IBM and Mentor to compute their way to 22nm

IBM and Mentor Graphics have decided to pool resources on a project to push 193nm lithography to produce chip designs for the forthcoming 22nm process, which is expected to start ramping for production in a couple of years.

The deal will see the two companies work on software that will perform advanced forms of optical correction of the features on chipmaking masks, under the banner of ‘computational lithography’. Although Mentor has worked with IBM on optical proximity correction (OPC) since the introduction of the 130nm process, it is the first time that the companies have decided to jointly develop this type of software.

“Ever since the 130nm process, 193nm lithography has been used and there has been a litany of efforts to replace it, but none have succeeded yet. But some of the knobs [to extend the life of 193nm lithography] that were provided by the equipment providers are no longer available at 22nm. With immersion lithography, the numerical aperture seems to be maxed out at 0.35. And the worldwide effort to increase the refractive index of lenses and fluids seems to have reached its limit,” said John Sturtevant, director of technical support for Mentor’s design-to-silicon business unit.

Although double patterning provides a way to extend the lifetime of 193nm lithography, IBM and Mentor believe there is scope to use another technique to define smaller features that uses alterations to the layout and the way that the mask is lit inside the lithographic stepper.

“We have to go beyond projection optics and more into illumination optics. Almost all of the attention has been on projection optics, but you get additional degrees of freedom from the illumination optics,” Sturtevant claimed.

Today’s steppers have the ability to change the shape of the light source, which alters the way that the features of the mask cast a shadow on the chip’s surface. Typically, said Sturtevant, the lighting will be defined early on in the lifetime of a process for each mask layer and never changed. IBM and Mentor aim to produce software that will calculate the best light source form for a given design and, on top of that, make modifications to the layout to improve how the image prints. The companies have called the technique source-mask optimisation (SMO).
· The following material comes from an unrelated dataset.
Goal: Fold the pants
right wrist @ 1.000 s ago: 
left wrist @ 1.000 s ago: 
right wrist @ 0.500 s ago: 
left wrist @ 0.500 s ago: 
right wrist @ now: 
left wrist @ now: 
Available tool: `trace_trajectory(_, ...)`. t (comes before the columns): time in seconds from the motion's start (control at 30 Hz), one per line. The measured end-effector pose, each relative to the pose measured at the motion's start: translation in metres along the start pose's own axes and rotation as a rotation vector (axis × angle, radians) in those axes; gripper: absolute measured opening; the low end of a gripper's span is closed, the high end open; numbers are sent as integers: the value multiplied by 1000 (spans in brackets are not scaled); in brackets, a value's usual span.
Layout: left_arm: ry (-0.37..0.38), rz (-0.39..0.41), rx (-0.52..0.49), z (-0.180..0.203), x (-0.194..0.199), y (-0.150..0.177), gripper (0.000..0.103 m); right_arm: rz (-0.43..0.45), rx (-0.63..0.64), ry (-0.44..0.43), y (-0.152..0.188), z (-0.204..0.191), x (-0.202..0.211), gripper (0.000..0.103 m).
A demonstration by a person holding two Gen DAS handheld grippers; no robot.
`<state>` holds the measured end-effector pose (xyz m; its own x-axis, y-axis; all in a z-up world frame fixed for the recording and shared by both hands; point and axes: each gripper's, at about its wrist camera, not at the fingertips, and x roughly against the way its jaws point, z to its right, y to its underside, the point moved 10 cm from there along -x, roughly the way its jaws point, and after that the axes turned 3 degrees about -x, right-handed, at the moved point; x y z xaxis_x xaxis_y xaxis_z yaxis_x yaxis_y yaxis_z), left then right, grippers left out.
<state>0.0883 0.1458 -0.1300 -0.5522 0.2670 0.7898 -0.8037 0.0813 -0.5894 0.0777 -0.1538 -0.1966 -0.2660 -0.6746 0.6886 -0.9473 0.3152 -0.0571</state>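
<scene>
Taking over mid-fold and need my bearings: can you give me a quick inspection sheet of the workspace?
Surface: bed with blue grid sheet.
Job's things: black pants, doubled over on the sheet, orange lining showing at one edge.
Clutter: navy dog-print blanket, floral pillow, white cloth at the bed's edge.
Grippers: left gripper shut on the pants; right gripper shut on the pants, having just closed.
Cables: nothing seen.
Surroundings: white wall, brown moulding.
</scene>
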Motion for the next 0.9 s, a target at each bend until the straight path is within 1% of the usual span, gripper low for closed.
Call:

“In the past, memory arrays have been the obvious targets for this technology. But together, we will be leveraging some breakthough mathematical approaches that will allow global optimisations to be performed even for random logic,” said Sturtevant. “Even though there is a huge range of shapes [in random logic layouts], we believe that the optimisation will improve the worst case scenario for that design.”

To perform the calculations, Mentor will use hardware acceleration. The company already uses the IBM Cell in processor arrays for its current generation of OPC tools. “The starting point is the Cell but we are looking at all the different hardware optimisation platforms. And we want to make sure it is on the most cost-effective platform. The technique has a huge computational burden: it would not have been possible to use previously.”